Yazı

Yazı

Yazı, ağızdan çıkan seslerin, gözle görülebilen işaretlere dönüştürülme olayıdır.

İnsanoğlu varolduğundan beri, birbirileriyle iletişim kurabilmek için farklı yollar denemiştir. Ateş, duman, ıslık gibi kısa sürede kaybolan ve erişim alanı bakımından kısıtlı olan bazı yöntemler bu ilk denemeler arasındadır. Toplumsal açıdan gelişip tarımla uğraşmaya başlayan insanlar, artık kalıcı ve mantıklı bir yöntemin gereksinimi hissetmişler ve böylece yazıyı keşfetmişlerdir.

BÖLÜM 1
Yazının Bulunması

İnsanlar M.Ö. 40. yüzyıla kadar küçük topluluklar halinde, avcılık ve toplayıcılık yaparak yaşamaktaydı. Bu yaşam tarzında herhangi bir not tutma ihtiyacı hissetmemişlerdir. Ancak toplumun yaşam şekli değişip, yerleşim birimlerinin kurulması ve tarım, ticaret gibi faaliyetlerin başlaması sonucunda, not alma ve hesap yapma ihtiyacı ortaya çıkmıştır.
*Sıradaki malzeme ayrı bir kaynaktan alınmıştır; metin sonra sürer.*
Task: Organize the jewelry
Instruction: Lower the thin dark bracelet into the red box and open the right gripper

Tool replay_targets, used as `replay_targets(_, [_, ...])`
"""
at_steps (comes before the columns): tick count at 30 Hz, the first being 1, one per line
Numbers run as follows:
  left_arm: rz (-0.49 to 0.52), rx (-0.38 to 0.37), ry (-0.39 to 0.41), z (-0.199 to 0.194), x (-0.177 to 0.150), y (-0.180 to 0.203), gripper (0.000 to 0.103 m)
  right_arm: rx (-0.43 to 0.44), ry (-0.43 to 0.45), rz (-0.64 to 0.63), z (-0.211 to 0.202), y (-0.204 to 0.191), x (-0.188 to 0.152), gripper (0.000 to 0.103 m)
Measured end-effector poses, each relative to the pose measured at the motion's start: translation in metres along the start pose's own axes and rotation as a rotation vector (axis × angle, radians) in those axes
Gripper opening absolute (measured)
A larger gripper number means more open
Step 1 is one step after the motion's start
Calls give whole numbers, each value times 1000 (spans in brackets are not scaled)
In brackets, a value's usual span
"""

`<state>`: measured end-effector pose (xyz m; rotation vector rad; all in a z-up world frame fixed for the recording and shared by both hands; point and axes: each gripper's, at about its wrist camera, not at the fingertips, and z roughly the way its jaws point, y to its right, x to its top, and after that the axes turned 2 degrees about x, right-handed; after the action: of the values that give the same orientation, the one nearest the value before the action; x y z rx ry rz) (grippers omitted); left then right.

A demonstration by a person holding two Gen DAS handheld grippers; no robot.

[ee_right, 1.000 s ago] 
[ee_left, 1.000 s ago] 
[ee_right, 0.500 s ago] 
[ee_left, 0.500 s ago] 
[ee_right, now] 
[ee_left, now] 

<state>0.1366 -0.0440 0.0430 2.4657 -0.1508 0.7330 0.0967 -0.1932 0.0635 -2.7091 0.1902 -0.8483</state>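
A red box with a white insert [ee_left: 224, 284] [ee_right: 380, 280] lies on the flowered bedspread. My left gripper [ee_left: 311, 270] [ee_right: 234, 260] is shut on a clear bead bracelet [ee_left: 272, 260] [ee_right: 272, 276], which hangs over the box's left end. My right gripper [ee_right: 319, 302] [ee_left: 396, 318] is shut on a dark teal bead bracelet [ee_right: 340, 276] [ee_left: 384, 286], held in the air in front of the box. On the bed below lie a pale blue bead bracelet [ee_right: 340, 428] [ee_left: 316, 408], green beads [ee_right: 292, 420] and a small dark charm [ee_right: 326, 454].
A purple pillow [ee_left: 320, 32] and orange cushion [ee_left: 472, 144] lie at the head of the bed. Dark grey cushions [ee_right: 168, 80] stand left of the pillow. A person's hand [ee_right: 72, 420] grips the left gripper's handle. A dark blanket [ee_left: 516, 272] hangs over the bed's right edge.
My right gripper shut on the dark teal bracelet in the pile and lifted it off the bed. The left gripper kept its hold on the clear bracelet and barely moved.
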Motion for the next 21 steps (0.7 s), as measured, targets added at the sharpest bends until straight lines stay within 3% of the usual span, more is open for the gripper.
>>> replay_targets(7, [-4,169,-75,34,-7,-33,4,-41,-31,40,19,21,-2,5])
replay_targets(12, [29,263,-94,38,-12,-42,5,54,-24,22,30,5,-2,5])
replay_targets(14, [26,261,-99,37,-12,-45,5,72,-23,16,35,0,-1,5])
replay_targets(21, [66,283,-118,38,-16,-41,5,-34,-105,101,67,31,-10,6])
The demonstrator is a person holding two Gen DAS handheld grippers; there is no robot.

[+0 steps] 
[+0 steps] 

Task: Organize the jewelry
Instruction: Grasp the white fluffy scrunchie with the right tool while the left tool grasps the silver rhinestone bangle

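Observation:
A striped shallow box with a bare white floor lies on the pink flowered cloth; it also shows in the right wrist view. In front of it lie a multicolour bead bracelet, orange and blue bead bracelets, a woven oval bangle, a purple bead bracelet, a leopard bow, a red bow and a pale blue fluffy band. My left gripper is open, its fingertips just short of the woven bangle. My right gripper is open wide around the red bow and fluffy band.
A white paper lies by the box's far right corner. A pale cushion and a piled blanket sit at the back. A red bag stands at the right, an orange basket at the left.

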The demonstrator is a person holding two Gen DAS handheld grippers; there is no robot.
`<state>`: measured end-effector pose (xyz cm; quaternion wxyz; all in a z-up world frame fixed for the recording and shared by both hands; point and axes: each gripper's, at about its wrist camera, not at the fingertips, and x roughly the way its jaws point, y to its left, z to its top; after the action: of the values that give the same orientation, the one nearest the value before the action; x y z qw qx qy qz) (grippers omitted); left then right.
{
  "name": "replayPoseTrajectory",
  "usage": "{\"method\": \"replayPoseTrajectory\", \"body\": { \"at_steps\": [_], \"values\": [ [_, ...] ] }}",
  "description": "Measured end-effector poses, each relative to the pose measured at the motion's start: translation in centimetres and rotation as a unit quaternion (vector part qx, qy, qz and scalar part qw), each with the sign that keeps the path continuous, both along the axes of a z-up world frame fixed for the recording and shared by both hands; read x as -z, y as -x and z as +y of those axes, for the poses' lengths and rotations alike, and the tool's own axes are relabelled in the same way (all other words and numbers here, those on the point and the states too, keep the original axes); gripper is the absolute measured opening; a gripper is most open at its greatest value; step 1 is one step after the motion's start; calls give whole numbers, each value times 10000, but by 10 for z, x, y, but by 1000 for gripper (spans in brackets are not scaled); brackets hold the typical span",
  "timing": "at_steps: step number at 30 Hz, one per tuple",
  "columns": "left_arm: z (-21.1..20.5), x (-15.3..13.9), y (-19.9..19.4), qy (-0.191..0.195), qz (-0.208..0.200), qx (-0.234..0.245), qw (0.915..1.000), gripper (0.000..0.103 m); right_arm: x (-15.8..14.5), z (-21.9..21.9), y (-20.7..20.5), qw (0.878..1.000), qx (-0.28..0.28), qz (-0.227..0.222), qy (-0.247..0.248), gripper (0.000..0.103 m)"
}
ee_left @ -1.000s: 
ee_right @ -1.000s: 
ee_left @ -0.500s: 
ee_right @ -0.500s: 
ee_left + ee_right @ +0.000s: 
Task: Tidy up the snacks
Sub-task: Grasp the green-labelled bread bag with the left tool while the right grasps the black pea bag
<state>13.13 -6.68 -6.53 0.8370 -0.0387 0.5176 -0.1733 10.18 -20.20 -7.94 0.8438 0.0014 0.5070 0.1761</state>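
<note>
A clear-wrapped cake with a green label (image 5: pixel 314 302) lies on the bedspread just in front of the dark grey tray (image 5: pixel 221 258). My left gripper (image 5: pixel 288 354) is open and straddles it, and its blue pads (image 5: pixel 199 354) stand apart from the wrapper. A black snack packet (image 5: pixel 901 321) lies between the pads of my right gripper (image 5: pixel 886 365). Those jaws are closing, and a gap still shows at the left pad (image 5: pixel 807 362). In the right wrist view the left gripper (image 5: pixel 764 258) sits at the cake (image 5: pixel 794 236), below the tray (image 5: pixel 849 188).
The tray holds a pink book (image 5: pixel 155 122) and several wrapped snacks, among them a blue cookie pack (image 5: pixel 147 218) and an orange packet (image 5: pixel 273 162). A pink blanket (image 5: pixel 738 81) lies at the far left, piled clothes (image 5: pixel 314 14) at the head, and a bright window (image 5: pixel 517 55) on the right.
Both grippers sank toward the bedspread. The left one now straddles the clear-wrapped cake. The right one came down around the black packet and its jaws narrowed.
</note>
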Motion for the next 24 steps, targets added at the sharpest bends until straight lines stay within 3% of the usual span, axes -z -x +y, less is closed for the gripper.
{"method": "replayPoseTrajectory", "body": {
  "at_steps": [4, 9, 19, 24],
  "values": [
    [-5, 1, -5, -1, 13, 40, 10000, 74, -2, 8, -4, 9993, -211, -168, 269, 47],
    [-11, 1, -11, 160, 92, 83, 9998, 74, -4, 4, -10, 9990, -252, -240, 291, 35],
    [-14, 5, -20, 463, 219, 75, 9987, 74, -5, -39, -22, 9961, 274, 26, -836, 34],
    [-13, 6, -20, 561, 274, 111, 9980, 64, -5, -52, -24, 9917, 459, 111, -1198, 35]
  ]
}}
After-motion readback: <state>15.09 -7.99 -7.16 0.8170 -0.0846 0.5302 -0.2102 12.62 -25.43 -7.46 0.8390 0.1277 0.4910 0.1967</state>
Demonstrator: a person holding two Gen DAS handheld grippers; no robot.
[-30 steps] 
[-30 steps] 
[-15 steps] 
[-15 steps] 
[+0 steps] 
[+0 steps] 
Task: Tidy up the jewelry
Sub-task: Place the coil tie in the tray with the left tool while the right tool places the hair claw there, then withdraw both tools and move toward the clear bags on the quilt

Uzmanların arasında yazının bulunma tarihi konusunda bazı görüş ayrılıkları vardır. Ancak genel görüşe göre M.Ö. 4.000'de Güney Mezopotamya'da veya Sümer'de icat edilmiştir.

Günümüzde Irak sınırı içerisinde yer Fırat nehri kıyısındaki Mezopotamya yerleşimi Uruk’ta bulunan "Uruk tabletleri" ilk yazı örneği olarak kabul edilmektedir.  Bu tabletlerin, 9.000 yıl öncesine ait olduğu tespit edilmiştir. Bir tür muhasebe hesabı için kullanıldığı düşünülse de hala daha üzerindeki yazı okunamamıştır.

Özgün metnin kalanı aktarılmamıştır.